ACTIVITY
Line count for "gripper": tally the lines of the records below that contain it, and give only that number.

○ ○ ○

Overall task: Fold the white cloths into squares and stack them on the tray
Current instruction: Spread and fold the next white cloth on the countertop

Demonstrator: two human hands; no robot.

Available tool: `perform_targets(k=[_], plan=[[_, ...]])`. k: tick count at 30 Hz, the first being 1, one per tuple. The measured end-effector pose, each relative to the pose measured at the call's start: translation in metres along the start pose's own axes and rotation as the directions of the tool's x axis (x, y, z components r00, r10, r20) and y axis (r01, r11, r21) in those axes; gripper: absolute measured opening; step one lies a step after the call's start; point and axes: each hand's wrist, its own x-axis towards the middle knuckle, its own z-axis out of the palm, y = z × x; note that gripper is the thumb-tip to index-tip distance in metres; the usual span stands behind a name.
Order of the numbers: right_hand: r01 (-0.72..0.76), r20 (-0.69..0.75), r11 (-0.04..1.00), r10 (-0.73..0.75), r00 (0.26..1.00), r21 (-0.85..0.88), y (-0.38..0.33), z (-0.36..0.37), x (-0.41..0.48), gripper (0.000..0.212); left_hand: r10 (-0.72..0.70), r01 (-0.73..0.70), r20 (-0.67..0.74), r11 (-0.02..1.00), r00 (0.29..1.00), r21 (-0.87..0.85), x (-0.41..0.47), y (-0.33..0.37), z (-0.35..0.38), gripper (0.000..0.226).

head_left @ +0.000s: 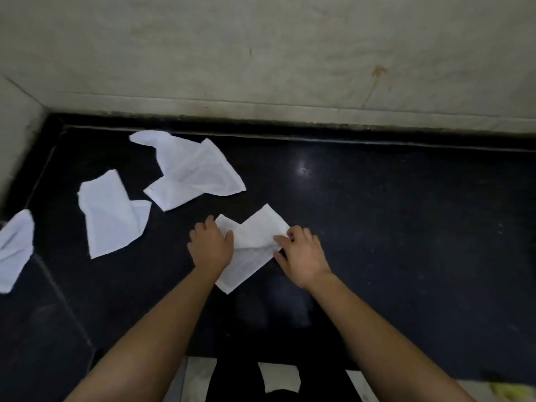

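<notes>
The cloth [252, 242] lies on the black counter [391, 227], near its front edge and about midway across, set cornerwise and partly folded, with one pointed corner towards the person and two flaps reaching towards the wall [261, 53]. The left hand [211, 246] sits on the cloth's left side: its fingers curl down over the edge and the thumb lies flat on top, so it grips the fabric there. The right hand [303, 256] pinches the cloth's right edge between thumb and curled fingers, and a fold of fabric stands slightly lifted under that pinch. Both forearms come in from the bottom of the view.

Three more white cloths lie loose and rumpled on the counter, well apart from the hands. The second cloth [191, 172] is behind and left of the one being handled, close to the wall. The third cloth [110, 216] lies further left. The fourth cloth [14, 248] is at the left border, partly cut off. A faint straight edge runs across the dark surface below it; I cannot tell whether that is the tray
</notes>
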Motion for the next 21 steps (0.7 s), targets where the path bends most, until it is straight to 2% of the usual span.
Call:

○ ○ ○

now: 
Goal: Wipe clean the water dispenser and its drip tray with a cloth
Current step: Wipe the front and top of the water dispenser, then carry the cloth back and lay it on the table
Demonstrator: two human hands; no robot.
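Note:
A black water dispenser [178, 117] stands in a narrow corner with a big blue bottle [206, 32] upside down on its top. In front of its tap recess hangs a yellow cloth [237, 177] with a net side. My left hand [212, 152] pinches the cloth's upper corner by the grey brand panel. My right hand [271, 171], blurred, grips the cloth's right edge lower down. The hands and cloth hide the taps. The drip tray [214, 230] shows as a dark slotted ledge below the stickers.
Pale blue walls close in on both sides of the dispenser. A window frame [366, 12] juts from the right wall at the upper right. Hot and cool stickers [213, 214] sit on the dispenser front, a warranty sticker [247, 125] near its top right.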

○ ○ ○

WRITTEN REPLY
2